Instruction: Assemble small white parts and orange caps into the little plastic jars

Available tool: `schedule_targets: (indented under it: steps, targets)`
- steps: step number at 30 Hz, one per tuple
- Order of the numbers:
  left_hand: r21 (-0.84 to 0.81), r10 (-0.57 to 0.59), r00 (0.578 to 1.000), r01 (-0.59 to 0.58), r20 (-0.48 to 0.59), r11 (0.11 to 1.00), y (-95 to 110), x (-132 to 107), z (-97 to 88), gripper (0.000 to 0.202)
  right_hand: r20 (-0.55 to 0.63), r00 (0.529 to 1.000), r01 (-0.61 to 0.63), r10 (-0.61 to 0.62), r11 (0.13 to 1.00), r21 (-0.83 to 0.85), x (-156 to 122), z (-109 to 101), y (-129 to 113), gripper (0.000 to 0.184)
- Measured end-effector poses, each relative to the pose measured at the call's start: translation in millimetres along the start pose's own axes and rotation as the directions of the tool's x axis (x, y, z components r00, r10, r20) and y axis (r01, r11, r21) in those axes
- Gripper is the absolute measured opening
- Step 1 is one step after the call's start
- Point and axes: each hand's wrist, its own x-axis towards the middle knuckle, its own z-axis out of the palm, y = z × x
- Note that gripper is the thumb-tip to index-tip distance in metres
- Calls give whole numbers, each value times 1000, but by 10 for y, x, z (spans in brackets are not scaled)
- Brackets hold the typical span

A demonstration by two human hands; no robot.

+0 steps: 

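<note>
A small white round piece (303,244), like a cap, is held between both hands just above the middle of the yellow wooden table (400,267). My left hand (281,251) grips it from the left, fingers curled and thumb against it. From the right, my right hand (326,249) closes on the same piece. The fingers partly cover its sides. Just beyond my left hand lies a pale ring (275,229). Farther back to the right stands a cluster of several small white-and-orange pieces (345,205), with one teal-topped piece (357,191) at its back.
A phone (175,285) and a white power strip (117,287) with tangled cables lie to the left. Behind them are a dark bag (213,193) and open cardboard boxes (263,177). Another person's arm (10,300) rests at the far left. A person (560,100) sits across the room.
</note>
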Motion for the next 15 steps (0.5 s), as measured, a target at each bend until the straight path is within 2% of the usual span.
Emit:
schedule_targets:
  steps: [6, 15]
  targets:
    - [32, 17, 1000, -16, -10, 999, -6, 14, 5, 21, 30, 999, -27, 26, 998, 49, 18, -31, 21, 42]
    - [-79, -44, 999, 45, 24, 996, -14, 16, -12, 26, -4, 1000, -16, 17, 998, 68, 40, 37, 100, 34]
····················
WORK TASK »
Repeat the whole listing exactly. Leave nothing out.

REPLY TO THE TASK »
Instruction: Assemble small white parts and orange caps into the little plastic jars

Available tool: `schedule_targets: (indented under it: steps, targets)`
- steps: step number at 30 Hz, one per tuple
- Order of the numbers:
  left_hand: r21 (-0.84 to 0.81), r10 (-0.57 to 0.59), r00 (0.578 to 1.000), r01 (-0.59 to 0.58), r20 (-0.48 to 0.59), r11 (0.11 to 1.00), y (-95 to 110), x (-132 to 107), z (-97 to 88), gripper (0.000 to 0.202)
  right_hand: r20 (-0.55 to 0.63), r00 (0.529 to 1.000), r01 (-0.61 to 0.63), r10 (-0.61 to 0.62), r11 (0.13 to 1.00), r21 (-0.83 to 0.85), x (-156 to 122), z (-109 to 101), y (-129 to 113), gripper (0.000 to 0.184)
- Measured end-effector poses, each relative to the pose measured at the call's start: translation in millimetres along the start pose's own axes and rotation as the directions of the tool's x axis (x, y, z components r00, r10, r20) and y axis (r01, r11, r21) in those axes
- Gripper is the absolute measured opening
- Step 1 is one step after the call's start
- Point and axes: each hand's wrist, its own x-axis towards the middle knuckle, its own z-axis out of the palm, y = z × x
- Note that gripper is the thumb-tip to index-tip distance in metres
- Calls give whole numbers, each value times 1000, but by 10 for y, x, z (spans in brackets are not scaled)
- Brackets hold the typical span

A demonstration by two human hands; no robot.

+0 steps: 

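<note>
A small white round piece (303,244), like a cap, is held between both hands just above the middle of the yellow wooden table (400,267). My left hand (281,251) grips it from the left, fingers curled and thumb against it. From the right, my right hand (326,249) closes on the same piece. The fingers partly cover its sides. Just beyond my left hand lies a pale ring (275,229). Farther back to the right stands a cluster of several small white-and-orange pieces (345,205), with one teal-topped piece (357,191) at its back.
A phone (175,285) and a white power strip (117,287) with tangled cables lie to the left. Behind them are a dark bag (213,193) and open cardboard boxes (263,177). Another person's arm (10,300) rests at the far left. A person (560,100) sits across the room.
</note>
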Motion for the next 15 steps (0.5 s), as measured, a target at each bend until the straight path is within 2% of the usual span.
Emit:
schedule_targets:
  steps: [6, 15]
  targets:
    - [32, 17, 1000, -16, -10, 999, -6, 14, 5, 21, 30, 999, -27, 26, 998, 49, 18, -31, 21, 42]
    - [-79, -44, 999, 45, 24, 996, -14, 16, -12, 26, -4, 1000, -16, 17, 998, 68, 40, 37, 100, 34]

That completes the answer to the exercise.